---------- Information shown
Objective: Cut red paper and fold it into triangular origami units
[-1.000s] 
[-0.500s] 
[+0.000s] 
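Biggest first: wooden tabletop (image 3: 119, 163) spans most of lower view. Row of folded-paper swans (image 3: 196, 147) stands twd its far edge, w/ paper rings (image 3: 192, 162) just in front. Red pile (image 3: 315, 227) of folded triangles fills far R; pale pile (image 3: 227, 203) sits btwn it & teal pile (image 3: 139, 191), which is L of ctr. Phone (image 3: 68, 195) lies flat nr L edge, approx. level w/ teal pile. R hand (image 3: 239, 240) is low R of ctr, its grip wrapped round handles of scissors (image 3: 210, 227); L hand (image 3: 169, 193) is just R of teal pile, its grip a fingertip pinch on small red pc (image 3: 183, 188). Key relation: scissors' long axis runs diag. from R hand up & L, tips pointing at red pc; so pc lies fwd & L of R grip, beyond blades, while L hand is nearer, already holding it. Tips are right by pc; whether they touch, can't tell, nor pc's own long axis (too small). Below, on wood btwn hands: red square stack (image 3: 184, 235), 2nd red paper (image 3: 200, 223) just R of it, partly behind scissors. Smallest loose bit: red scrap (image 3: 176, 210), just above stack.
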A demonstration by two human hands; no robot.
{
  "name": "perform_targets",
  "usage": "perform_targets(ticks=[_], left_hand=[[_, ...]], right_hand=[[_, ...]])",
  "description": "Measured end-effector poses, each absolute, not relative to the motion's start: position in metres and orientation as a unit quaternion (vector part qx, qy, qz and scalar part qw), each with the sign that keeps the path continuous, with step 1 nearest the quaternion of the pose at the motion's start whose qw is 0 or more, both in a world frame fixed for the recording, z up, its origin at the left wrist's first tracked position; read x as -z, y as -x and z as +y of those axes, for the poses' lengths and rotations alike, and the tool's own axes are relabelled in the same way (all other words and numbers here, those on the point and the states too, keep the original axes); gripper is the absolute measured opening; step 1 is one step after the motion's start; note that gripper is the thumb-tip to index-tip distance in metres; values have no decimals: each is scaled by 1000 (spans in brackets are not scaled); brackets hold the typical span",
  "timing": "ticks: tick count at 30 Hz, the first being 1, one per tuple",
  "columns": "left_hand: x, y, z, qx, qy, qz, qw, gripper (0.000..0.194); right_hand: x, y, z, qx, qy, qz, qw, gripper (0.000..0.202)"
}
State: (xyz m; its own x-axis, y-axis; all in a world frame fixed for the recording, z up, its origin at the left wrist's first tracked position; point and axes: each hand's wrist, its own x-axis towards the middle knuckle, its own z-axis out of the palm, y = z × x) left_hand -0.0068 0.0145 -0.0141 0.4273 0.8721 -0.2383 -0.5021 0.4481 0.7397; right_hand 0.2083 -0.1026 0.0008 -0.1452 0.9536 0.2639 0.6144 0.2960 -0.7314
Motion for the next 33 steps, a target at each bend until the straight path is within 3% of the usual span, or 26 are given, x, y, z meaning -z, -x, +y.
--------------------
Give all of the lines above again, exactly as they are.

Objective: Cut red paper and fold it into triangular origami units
[-1.000s] 
[-0.500s] 
[+0.000s] 
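Biggest first: wooden tabletop (image 3: 119, 163) spans most of lower view. Row of folded-paper swans (image 3: 196, 147) stands twd its far edge, w/ paper rings (image 3: 192, 162) just in front. Red pile (image 3: 315, 227) of folded triangles fills far R; pale pile (image 3: 227, 203) sits btwn it & teal pile (image 3: 139, 191), which is L of ctr. Phone (image 3: 68, 195) lies flat nr L edge, approx. level w/ teal pile. R hand (image 3: 239, 240) is low R of ctr, its grip wrapped round handles of scissors (image 3: 210, 227); L hand (image 3: 169, 193) is just R of teal pile, its grip a fingertip pinch on small red pc (image 3: 183, 188). Key relation: scissors' long axis runs diag. from R hand up & L, tips pointing at red pc; so pc lies fwd & L of R grip, beyond blades, while L hand is nearer, already holding it. Tips are right by pc; whether they touch, can't tell, nor pc's own long axis (too small). Below, on wood btwn hands: red square stack (image 3: 184, 235), 2nd red paper (image 3: 200, 223) just R of it, partly behind scissors. Smallest loose bit: red scrap (image 3: 176, 210), just above stack.
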A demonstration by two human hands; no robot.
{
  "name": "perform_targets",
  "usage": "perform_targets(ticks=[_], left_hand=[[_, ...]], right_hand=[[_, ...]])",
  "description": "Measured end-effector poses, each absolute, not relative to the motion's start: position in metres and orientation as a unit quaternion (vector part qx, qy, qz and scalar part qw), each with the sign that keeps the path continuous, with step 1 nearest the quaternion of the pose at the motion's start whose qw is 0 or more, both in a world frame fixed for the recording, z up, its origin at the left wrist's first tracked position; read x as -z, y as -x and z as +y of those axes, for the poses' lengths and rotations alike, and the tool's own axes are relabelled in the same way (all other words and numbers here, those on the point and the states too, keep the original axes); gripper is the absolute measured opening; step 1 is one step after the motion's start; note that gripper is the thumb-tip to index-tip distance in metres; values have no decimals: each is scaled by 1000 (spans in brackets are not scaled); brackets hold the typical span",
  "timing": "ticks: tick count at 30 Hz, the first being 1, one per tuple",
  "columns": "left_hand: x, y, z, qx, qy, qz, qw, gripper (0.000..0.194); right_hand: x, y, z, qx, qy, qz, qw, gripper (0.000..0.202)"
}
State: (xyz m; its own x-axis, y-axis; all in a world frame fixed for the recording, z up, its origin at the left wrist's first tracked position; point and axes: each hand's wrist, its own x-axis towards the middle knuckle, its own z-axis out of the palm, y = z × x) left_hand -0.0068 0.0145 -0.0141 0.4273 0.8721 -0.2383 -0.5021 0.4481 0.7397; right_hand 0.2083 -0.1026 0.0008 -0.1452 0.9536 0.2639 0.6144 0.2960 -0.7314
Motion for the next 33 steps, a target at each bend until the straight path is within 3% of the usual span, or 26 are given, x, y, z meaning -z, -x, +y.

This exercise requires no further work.